__EXERCISE DETAILS__: All lines in the data below carrying the string "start" are to be located and copied.

__INFORMATION SUPPLIED__:
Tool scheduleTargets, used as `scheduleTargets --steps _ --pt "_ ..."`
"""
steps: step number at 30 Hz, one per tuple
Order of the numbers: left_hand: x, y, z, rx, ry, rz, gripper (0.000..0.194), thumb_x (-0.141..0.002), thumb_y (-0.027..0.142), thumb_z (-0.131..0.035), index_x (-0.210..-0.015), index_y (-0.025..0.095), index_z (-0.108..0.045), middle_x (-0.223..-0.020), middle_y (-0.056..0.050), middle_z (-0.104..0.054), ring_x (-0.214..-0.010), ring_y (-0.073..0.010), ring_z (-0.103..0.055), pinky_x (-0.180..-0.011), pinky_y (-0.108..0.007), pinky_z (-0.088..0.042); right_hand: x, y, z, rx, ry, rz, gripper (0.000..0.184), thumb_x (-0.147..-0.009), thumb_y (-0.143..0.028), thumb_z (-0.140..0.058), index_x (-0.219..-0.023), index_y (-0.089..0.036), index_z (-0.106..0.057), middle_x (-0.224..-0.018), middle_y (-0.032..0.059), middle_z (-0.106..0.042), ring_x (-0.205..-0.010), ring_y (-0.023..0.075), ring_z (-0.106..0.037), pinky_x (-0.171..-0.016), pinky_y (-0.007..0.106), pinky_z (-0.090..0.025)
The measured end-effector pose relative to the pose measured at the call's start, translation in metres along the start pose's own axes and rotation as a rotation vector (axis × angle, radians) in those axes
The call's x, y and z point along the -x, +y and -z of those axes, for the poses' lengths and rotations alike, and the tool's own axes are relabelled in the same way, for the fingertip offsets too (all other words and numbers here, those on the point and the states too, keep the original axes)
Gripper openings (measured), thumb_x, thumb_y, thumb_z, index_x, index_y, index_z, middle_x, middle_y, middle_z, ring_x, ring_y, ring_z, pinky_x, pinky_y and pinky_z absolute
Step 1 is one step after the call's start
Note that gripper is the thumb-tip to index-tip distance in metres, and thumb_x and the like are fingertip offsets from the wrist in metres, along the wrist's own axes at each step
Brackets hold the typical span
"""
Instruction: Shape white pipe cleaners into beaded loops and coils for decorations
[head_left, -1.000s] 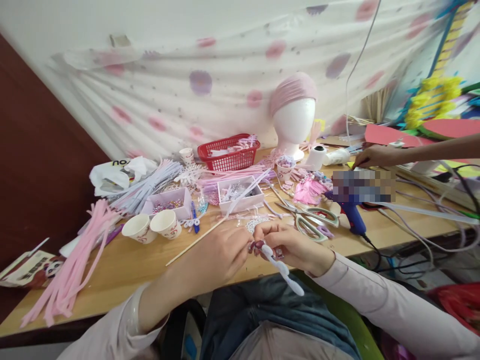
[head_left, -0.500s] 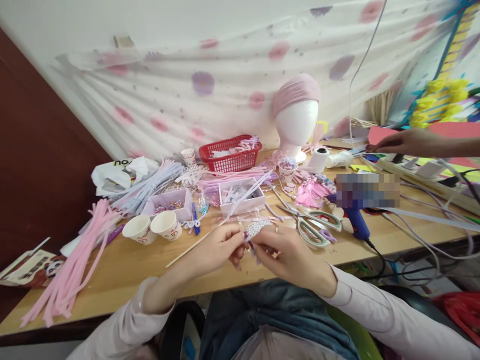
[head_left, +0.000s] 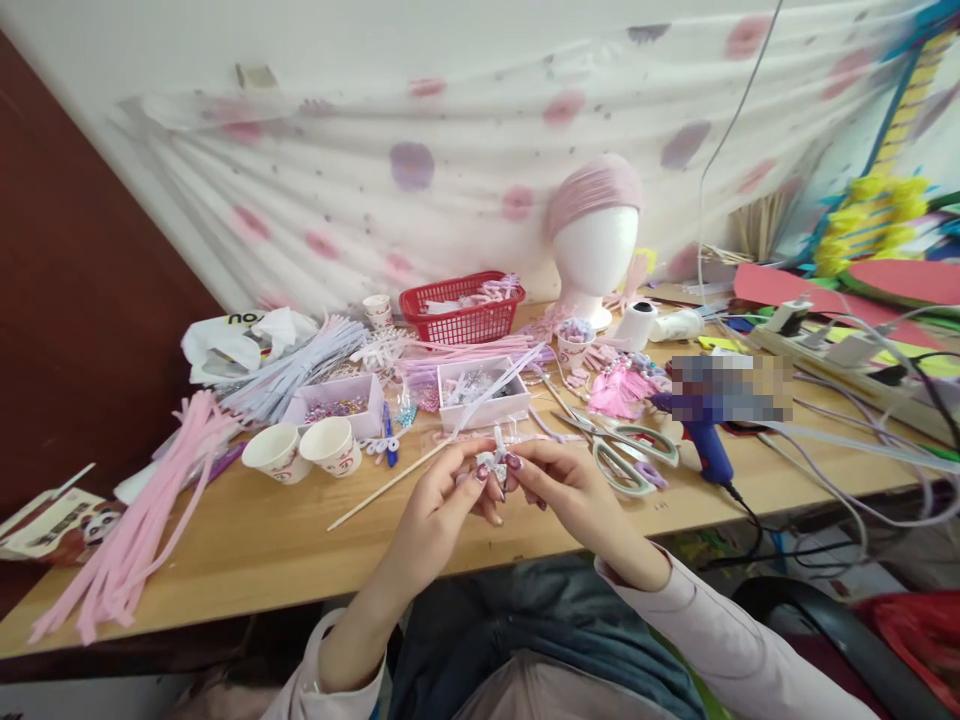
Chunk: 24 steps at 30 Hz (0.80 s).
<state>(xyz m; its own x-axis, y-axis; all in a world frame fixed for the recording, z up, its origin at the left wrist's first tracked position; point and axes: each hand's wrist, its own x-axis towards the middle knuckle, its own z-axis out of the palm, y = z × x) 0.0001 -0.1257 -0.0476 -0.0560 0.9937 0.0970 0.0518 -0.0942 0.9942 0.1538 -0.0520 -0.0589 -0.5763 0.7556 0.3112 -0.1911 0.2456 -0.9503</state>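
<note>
Between both hands, over the table's front edge, is a small white and silvery craft piece point(head_left: 493, 461), partly covered by fingers. My left hand point(head_left: 444, 502) pinches it from the left, thumb on its near side. From the right, the thumb and fingers of my right hand point(head_left: 559, 490) close on the same piece. Just behind lies a white box point(head_left: 484, 415) holding small silvery parts and pale strips. A thin wooden stick point(head_left: 382, 488) lies left of my left hand. Scissors with pale green handles point(head_left: 626, 455) rest beyond my right hand.
Two paper cups point(head_left: 331, 447) and pink fuzzy stems point(head_left: 142, 510) are on the left. A red basket point(head_left: 465, 318) and a white foam head point(head_left: 596, 250) stand behind. On the right are a blue glue gun point(head_left: 709, 450), cables and a power strip point(head_left: 862, 355).
My hands have turned the piece: its pearl-like beaded face showed before, and now a white, crumpled-looking side does. The other person's hand at the right has left the view.
</note>
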Motion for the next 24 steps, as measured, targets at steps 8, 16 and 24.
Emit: scheduleTargets --steps 8,16,24 --pt "0.007 -0.011 -0.004 -1.06 0.204 -0.708 0.025 -0.094 0.009 -0.044 -0.112 0.013 -0.061 -0.095 -0.012 -0.071 -0.087 -0.0221 -0.068 -0.074 -0.031 -0.054 0.0 -0.006 -0.004 0.235 0.026 -0.005 0.036 -0.098 -0.04 -0.05 -0.069 -0.018 -0.055 -0.063 -0.0012 -0.056 -0.061 0.0125 -0.053 -0.059 0.024 -0.041" --pt "0.008 -0.004 -0.015 -0.884 0.3 -0.574 0.016 -0.093 0.016 -0.046 -0.084 0.018 -0.059 -0.072 -0.003 -0.063 -0.063 -0.0155 -0.061 -0.06 -0.025 -0.047 0.007 -0.002 -0.012 0.197 0.106 0.097 0.037 -0.101 -0.033 -0.044 -0.067 -0.02 -0.045 -0.065 -0.0021 -0.046 -0.063 0.0133 -0.044 -0.059 0.025 -0.036" --pt "0.005 0.011 -0.007 0.273 -0.063 0.258 0.027 -0.075 0.041 -0.065 -0.067 0.017 -0.056 -0.048 0.006 -0.046 -0.038 -0.0085 -0.045 -0.043 -0.023 -0.046 0.016 -0.002 -0.003 0.129 -0.118 0.19 0.034 -0.102 -0.039 -0.043 -0.076 -0.019 -0.053 -0.072 0.0003 -0.048 -0.067 0.0148 -0.046 -0.064 0.028 -0.036"
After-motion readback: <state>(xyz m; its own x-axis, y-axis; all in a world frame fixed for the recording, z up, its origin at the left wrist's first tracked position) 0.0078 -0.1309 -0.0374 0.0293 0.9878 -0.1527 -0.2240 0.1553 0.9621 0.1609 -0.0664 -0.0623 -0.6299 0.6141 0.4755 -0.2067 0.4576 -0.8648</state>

__ANSWER TO THE PROBLEM__:
The measured end-effector pose relative to the pose measured at the call's start, translation in metres along the start pose's own axes and rotation as a rotation vector (axis × angle, radians) in those axes
Step 1 is one step after the call's start

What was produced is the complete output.